"Greed is good."
So said fictional corporate raider Gordon Gekko in the 1987 film Wall Street. And, in a sense, it's a mantra the annual NBR Rich List has encouraged over the years.
Since 1990, the business publication has published a rundown of New Zealand's wealthiest people and families - a celebration of wealth for wealth's sake.
However, in 2020 the list took a hiatus.
In the throes of Covid-19, senior staff at the NBR decided to regroup and have a think about what was actually being celebrated on the list and why - and made the decision to place more of a focus on the positive effects of wealth well-used.
After this sabbatical, it's back - with a different name, and a different aim.
Today on The Detail, Emile Donovan sits down with the editor of the NBR’s The List Maria Slade to discuss whether this change is simply a PR move for the mega-wealthy; and how these people are using the vast reservoir of resources at their disposal.
Slade says reframing the NBR's annual celebration of the extraordinarily well-heeled was inevitable, given the state of the world in 2020.
"We realised that not only was it the wrong tone for the times of what everyone was going through ... we also realised, it's kind of had its day."
More difficult was finding a way to highlight the good that wealth can help achieve.
"We decided we needed to put equal focus on profit and purpose.
"Clearly, businesspeople have to make money - that's how they employ people ... earn export dollars ... and so on.

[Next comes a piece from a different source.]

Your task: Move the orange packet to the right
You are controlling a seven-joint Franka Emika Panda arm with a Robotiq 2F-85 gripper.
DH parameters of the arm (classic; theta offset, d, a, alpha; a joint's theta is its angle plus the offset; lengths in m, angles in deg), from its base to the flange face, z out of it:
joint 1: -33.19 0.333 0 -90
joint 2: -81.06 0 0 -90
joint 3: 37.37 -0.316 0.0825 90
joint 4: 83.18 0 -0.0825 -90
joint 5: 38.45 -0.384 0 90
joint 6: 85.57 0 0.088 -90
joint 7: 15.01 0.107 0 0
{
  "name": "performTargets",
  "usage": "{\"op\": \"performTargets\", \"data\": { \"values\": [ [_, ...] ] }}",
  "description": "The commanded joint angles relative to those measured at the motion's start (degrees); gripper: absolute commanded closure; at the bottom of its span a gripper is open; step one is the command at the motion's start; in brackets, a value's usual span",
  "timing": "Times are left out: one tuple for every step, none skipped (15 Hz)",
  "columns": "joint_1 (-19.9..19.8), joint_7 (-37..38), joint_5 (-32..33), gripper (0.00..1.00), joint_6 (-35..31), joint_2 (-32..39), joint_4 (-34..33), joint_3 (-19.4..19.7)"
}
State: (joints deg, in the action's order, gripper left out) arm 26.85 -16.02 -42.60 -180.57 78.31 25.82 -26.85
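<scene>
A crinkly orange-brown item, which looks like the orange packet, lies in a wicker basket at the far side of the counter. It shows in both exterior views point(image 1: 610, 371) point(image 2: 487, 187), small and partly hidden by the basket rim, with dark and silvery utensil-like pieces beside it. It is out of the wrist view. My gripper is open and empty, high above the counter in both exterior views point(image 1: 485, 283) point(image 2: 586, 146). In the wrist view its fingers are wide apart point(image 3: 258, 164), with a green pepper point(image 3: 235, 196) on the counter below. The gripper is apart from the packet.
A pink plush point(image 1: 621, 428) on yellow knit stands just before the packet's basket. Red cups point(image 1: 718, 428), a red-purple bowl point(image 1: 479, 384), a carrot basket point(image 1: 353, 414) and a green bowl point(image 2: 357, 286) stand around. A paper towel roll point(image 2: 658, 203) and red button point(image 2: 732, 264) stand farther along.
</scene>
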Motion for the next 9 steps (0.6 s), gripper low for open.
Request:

"But we decided to look a bit more holistically at what they're doing, and how they are building enterprises, giving back to the country, philanthropic endeavours - all that kind of thing. And so the idea of the NBR List was born."
The Covid-19 pandemic has thrust wealth inequality into the spotlight. Slade is asked whether NBR's former, self-described 'celebration of wealth’ for wealth's sake' has been a negative for society.
"Yes. And, as I said, we quickly came to the conclusion that that idea has had its day.
"We want to build on this database. We see it as a resource ... because we really want to build on that idea of profit, purpose, and building New Zealand."
The overall wealth of just about everyone on the list is mind-boggling.
Graeme Hart once again takes out top spot, at $11 billion, followed by the Todd family on $4.3b, the Goodman family on $3.1b and the Mowbray family on $2.5b.
Levels of wealth that most of us struggle to comprehend and might see as morally indefensible.
But Slade says putting an emphasis on what that wealth can actually DO - the social good it can achieve - helps to put it into context.
"You look at someone like [Rocket Lab's] Peter Beck: he is not out buying Ferraris and flash houses. He says he has two interests in life: rockets and investing in New Zealand businesses. And he will back any of his former staff who have a good idea.
"US-born investor Tom Sturgess, who lives in Golden Bay - he's investing in all sorts of things, like a methane-inhibiting seaweed company. He's very interested in regenerative farming.
"That encapsulates what we're trying to do with the NBR List: to look at things in the round, and look at people who are not only giving but also trying to build enterprises for the betterment of New Zealand.”
Still, Slade says, esoteric questions crop up around the role the mega-rich should play in society.
Relying on the whims of a select few people to help to correct societal ills probably isn't an effective solution.
"One of our journalists, Nicola Shepheard, has written a piece on this very topic.
"And another part to that too: should we be looking more deeply into how these people have made their wealth?
"If they've been spewing greenhouse gasses into the atmosphere and then give a bit of money to a conservation project, that sort of thing.
"That's a huge question for the Western world, really."